28 Mayıs 2015 Perşembe

kurtlara söyle eve döndüm

merhaba arkadaşlar bugün sizlere Kurtlara Söyle Eve Döndüm'ün yorumunu yazıyorum bu kitabı önceden okumuştum yorumu yazmıştım ama paylaşmamıştım umarım begenirsiniz  iyi okumalar :)
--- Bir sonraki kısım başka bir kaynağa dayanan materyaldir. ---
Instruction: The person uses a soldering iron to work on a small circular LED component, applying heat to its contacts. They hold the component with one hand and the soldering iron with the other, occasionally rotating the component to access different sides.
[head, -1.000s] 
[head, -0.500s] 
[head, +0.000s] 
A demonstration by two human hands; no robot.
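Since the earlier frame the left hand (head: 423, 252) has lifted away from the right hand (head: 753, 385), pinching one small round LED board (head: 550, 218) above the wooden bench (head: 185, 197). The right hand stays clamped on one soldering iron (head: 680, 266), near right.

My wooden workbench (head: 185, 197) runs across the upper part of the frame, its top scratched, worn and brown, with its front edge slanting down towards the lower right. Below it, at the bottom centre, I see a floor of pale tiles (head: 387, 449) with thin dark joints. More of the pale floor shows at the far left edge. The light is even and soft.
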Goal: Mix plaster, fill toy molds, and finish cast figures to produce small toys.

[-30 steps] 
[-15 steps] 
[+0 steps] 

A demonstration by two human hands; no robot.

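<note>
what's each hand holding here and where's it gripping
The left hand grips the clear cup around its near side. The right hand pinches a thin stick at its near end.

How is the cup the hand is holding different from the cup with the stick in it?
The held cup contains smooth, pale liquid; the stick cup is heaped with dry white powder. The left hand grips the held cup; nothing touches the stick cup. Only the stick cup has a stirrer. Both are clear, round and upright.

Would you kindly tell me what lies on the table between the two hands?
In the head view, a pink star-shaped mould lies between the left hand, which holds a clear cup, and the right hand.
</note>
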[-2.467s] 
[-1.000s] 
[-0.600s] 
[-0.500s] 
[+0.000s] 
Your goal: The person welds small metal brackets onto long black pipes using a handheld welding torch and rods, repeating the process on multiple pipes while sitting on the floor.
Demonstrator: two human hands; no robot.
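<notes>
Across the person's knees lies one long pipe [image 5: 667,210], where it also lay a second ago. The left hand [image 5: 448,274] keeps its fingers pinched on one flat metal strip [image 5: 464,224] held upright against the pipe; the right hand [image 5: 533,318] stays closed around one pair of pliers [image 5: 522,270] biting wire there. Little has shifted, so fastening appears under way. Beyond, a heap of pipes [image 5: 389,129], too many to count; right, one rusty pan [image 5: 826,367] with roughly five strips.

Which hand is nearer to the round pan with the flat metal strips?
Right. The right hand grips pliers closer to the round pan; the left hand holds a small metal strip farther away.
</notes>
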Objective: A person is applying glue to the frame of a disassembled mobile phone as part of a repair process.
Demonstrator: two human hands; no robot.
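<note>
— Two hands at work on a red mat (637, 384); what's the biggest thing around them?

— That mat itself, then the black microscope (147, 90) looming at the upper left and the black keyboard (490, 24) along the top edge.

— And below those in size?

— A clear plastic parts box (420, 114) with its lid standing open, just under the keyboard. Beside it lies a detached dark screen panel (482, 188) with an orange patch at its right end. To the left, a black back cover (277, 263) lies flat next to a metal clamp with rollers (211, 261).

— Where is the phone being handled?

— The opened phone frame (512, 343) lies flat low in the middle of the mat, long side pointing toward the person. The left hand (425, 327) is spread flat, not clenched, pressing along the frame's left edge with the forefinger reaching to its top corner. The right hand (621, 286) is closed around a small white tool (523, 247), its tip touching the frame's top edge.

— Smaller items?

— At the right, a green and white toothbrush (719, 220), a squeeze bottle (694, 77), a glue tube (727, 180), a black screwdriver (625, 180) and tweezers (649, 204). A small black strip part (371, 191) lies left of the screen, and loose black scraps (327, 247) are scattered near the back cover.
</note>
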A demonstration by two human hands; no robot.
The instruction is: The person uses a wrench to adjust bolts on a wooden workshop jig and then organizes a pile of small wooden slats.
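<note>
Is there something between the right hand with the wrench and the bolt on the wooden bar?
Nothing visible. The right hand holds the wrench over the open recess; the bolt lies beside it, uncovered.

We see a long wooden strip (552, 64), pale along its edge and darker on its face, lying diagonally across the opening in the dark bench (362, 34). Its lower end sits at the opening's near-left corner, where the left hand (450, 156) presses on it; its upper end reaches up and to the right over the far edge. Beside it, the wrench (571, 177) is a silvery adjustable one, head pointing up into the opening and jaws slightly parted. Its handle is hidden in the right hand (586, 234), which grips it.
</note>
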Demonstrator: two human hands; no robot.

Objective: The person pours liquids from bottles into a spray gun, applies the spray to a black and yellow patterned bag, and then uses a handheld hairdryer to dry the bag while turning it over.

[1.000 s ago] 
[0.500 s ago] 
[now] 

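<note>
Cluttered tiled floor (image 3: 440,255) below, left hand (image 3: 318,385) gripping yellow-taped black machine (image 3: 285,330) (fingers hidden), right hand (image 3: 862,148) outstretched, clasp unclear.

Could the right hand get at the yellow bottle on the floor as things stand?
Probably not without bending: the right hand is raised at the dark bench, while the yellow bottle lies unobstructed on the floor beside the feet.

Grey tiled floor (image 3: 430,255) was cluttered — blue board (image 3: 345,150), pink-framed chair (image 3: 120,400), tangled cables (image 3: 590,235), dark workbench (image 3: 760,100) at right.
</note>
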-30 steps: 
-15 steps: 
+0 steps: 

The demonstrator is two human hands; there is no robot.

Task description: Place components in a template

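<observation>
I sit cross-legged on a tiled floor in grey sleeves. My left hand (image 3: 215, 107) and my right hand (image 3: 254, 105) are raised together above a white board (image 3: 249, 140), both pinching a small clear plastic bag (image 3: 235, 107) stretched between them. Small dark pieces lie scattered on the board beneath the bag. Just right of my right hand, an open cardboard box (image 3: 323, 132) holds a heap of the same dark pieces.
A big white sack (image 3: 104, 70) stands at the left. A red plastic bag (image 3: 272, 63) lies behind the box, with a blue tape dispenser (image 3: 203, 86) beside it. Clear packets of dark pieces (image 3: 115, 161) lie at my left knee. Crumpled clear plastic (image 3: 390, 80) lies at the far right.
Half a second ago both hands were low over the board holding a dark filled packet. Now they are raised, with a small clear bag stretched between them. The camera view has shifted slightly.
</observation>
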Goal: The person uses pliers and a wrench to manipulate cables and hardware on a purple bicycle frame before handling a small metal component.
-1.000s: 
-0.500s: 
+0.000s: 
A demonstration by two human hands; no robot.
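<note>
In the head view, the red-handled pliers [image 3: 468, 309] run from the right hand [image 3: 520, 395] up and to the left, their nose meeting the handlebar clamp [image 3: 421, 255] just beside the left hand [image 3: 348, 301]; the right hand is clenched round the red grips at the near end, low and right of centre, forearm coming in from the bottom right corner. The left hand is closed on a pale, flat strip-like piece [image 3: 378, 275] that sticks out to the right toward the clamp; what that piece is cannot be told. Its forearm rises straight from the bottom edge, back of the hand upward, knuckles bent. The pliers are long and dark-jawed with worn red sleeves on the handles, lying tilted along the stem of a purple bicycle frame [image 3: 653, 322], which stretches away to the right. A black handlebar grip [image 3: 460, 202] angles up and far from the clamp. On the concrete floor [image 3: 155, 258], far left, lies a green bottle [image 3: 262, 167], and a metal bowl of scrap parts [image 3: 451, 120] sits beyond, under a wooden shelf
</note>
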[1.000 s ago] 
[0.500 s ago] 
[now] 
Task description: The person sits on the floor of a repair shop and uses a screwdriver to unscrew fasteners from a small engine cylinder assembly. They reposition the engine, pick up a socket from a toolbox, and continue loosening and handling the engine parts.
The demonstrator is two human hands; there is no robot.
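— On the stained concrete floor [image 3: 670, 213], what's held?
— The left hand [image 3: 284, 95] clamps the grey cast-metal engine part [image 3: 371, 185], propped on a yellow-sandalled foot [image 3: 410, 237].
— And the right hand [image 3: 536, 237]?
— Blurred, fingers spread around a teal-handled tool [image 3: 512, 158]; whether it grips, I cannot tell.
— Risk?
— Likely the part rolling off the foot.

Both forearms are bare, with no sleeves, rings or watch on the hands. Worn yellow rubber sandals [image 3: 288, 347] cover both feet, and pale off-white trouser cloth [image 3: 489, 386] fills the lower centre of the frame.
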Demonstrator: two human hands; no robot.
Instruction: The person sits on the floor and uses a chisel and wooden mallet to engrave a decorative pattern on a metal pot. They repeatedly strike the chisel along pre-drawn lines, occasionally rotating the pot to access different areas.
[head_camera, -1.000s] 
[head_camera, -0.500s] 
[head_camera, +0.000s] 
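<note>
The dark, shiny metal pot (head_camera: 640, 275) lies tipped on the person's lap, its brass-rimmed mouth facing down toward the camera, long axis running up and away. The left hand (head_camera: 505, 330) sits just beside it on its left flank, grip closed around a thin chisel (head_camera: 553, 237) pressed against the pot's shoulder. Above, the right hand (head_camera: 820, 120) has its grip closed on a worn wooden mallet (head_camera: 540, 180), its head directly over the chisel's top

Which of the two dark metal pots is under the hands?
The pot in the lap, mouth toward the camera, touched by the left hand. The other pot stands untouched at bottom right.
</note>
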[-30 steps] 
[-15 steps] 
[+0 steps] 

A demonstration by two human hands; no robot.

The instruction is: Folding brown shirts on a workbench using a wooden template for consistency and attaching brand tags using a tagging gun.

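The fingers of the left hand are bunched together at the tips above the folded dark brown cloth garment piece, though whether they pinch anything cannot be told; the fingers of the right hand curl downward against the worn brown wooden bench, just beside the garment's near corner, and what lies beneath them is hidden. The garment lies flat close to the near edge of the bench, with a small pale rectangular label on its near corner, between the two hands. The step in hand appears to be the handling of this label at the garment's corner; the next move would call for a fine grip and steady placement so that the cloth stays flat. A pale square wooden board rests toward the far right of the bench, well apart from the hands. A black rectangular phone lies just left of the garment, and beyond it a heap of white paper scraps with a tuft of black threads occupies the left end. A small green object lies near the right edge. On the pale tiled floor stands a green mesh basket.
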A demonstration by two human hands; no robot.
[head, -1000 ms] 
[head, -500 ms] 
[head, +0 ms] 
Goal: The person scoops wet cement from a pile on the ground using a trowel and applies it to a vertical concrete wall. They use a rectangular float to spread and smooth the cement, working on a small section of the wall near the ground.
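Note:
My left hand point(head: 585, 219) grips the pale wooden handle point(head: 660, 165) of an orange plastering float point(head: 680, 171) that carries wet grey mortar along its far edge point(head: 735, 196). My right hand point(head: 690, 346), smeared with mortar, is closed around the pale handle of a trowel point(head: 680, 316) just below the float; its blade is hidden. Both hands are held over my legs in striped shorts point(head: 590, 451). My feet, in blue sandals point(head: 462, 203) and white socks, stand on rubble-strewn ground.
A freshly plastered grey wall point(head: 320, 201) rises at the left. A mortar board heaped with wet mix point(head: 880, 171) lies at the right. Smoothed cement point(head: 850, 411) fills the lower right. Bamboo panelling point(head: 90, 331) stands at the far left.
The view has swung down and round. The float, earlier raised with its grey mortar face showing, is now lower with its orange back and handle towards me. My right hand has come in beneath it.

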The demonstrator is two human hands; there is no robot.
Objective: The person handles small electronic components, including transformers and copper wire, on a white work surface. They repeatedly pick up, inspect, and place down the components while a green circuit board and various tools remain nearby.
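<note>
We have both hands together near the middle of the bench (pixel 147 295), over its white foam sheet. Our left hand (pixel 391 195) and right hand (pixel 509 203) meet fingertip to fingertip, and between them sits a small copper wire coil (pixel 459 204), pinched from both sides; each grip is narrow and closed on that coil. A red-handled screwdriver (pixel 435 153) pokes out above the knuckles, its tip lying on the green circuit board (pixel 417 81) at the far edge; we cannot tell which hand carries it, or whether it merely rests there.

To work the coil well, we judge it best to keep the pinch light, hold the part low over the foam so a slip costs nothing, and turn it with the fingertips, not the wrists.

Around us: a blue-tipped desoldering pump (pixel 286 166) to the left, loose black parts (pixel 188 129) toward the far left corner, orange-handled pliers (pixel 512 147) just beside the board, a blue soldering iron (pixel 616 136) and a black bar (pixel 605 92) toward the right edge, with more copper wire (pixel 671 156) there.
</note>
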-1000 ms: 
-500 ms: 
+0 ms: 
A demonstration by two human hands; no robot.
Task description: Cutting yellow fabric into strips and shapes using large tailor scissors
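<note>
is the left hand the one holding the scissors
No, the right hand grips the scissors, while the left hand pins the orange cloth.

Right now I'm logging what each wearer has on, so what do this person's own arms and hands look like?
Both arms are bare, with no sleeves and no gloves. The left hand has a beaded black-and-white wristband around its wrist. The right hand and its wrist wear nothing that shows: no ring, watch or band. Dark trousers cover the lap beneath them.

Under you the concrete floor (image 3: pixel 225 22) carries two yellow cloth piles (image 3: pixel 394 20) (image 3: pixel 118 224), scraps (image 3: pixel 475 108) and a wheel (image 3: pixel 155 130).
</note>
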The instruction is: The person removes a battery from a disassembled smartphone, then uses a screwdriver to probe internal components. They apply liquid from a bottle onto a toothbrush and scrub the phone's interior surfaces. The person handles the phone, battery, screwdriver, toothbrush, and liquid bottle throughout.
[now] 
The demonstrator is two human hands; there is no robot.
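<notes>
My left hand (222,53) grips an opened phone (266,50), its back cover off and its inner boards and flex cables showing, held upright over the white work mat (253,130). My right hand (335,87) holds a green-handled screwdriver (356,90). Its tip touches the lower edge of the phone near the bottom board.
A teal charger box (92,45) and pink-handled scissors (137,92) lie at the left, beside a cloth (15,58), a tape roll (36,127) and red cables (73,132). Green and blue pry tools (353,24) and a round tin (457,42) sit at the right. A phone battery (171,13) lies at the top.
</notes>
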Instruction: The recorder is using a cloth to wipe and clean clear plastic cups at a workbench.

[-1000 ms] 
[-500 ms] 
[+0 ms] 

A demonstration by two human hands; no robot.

öncelikle harika bir kitap olduğunu söylemek istiyorum ve herkese kesinlikle tavsiye ediyorum alın okuyun :) kitap junie adında bir kızın azından anlatılıyor junie'nin finn adında bir dayısı var ve junı bu dayısın çok seviyor dayısı AIDS hastasıdır ve eş cinsel. her pazar junı annesi ve ablası greta'yla birlikte finn dayısını ziyaret etmektedir ayrıca finn dayısı çok iyi bir ressamdır ve greta'yla juni'nin 



bir portresini çizmektedir bir süre sonra greta artık onlala pazar günleri ziyarete gitmez çocukluklarında junie ve greta çok iyi anlaşmaktadırlar fakat greta liseye başladıktan sonra araları eskisi gibi değilmiş.Juni bazenleri okul çıkışında okulun karşısında ki ormana gdip zaman geçirir.Bir zaman sonra finn ölür ve junie bu durum'a çok üzülür ve etkilenir finn'in cenazesine gittiklerinde dışarda bir adam vardır anne ve babası adamı sakın konuşturmamalarını söyler.Genelde Greta bütün yaşanan olayları bilen kişidir ve junie'ye o kişinin finn'in ölümüne neden olan kişi olduğunu söyler bir ara Junie evde yalnızken kendisine bir kargo gelir ve içinden Finn dayısının çaydanlığı ve bir de not çıkar not'ta Toby den yani Finn'in aşkındadndır :D not ta bir buluşma yeri tarihi vardır bundan kimseye bahsetmemesi falan yazmaktadır bu arada greta okulun tiyotra bölümündedir ve çok iyi bir tiyatrocudur ve bazı akşamları okulun karşısında yapılan patiye junie'yide çağırır  bu partilerde baya şey yaşanıyor tabi Finn dayısının ölümünden sonra yaptığı portyei ilk salonlarına asıyorlar fakat daha sonra bir bankada saklı tutuyorlar  junıe ve greta istedikleri zaman görebilirler bu arada tablonun adı kurtlara söyle eve döndüm :) junie en sonda toby le buluşuyor ilk başlarda kararsız kalsada sonunda buluşuyor Toby junie'ye Finn'in bıraktığı mektupları veriyor ve her zaman bir şeye ihtiyacı olursa yardım edeceğini söylüyor.ve junie'yle Tobyy gizlice sık sık buluşmaya başlıyorlar ve her buluşmadan sonra Toby bir şeye ihtiyacın olursa her zaman bana söyleyebilirsin diyor ve bir gün gerçekten de junıe Toby'den yardım istiyor  ve bu yardımın sonunda her şey değişiyor...  :D  :D 

   
Arkadaşlar sakın ön yargılı davranmayın bu kitaba muhteşemdi çok beğendim ben migrosta 7.95 indirimde görüp aldım ve iyi ki de almışım hatta daha önce almadığıma pişman oldum kesimlikle alıp okuyun umarım beğenmişsinizdir takip ederseniz çok sevinirim yorum bırakmyaı da unutmayın görüşmek üzer bay bayyy :) :*











16 Mayıs 2015 Cumartesi


merhaba arkadaşlar bugün sizlere bana ikimizi anlat kitabını yorumluyorum.:D iyi okumalar :)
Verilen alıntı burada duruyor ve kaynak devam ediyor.